Russia has defended its decision to deliver S-300 antiaircraft missiles to the Syrian government, saying they would help deter any foreign military intervention.

The S-300 surface to air missile system is capable of hitting aircraft, cruise, and ballistic missiles. Each launcher vehicle carries four missile containers.

Experts have said the possible use of the S-300 missiles could be a "game-changer" in the conflict.
The S-300 missile system

The S-300 missile system


The delivery of such missiles raises fears of further tension with Israel, which last month launched air strikes inside Syria to destroy weapons believed to be destined for Hizballah.

Israeli Energy and Water Minister Silvan Shalom told public radio that there is "no need to provoke an escalation" but that Israel will not allow the transfer of strategic weapons to groups like Hizballah. "In that case," he said, "we would have to act."

Earlier on May 30, a Syrian rebel leader accused Hizballah of "invading" his country.

In a BBC interview, General Selim Idriss claimed that more than 7,000 fighters from the Lebanese Shi’ite militia allied to Assad were participating in attacks on the rebel-held town of Qusair.

In Istanbul, the opposition Syrian National Coalition announced it will not attend a proposed peace conference in Geneva next month while allies of Assad's regime are waging war alongside government forces.

The opposition acting chief, George Sabra, told reporters: "The National Coalition will not take part in any international conference or any such efforts so long as the militias of Iran and Hizballah continue their invasion of Syria."

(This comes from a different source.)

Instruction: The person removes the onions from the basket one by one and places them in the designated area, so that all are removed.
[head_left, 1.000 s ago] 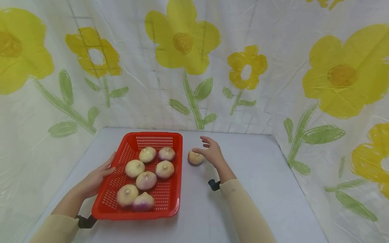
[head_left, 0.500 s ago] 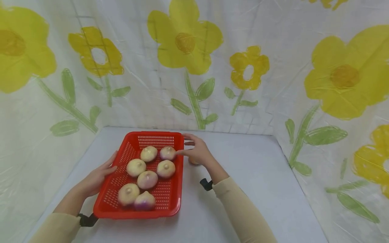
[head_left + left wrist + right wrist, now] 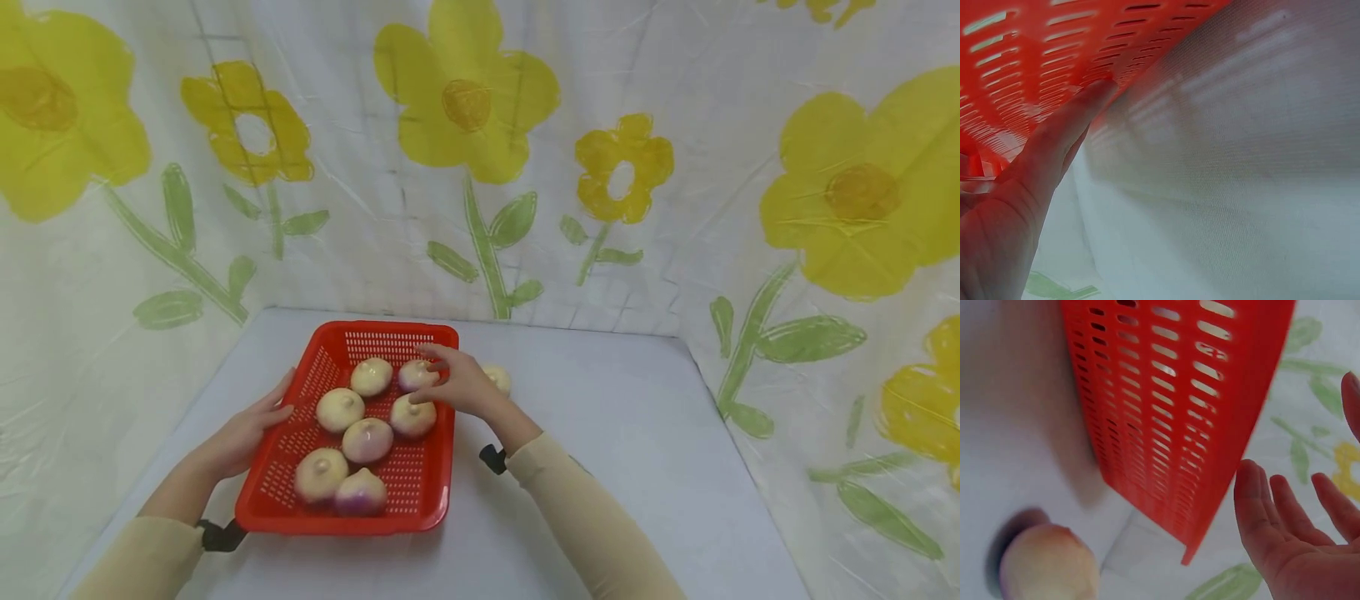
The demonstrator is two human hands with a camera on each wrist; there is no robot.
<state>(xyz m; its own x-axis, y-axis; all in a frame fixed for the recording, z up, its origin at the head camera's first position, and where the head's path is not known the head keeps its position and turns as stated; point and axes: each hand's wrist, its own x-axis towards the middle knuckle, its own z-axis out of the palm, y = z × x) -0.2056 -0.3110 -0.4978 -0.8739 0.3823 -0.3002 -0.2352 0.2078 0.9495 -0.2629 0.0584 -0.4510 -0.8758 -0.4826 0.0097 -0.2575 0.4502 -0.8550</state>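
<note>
A red plastic basket [image 3: 337, 525] with slotted walls stands left of the middle of the table, several round cream-and-purple bulbs [image 3: 367, 442] with small knobs lying in it. My left hand [image 3: 240, 437] holds the basket's left side, thumb at the rim and fingers stretched along the outer wall, as the left wrist view shows. Over the right rim reaches my right hand [image 3: 465, 385], fingers spread and holding nothing, above the bulbs on that side. One more bulb [image 3: 1050, 565] lies on the table outside the right wall, partly hidden behind the right hand in the head view.
The white table [image 3: 600, 467] extends to the right of the basket. Behind it and at both sides hangs a pale curtain [image 3: 345, 275] printed with yellow flowers. A black strap mount [image 3: 492, 458] shows at the right wrist.
My right hand has moved left from above the loose bulb, across the rim, to over the basket. The left hand keeps its hold and the bulbs stay where they were.
</note>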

Russian Foreign Minister Sergei Lavrov earlier accused the opposition group of seeking to thwart peace efforts.

"One gets the impression that the [opposition's Syrian] National Coalition and its regional sponsors are doing everything they can to prevent a political process from starting," Lavrov said, "and by any means including dishonest work over public opinion in the West, to achieve military intervention in Syria."

Interfax news agency quoted a Russian Foreign Ministry source as saying Russian, U.S., and UN officials will meet on June 5 to discuss ways of bringing the warring sides in Syria together for a peace conference.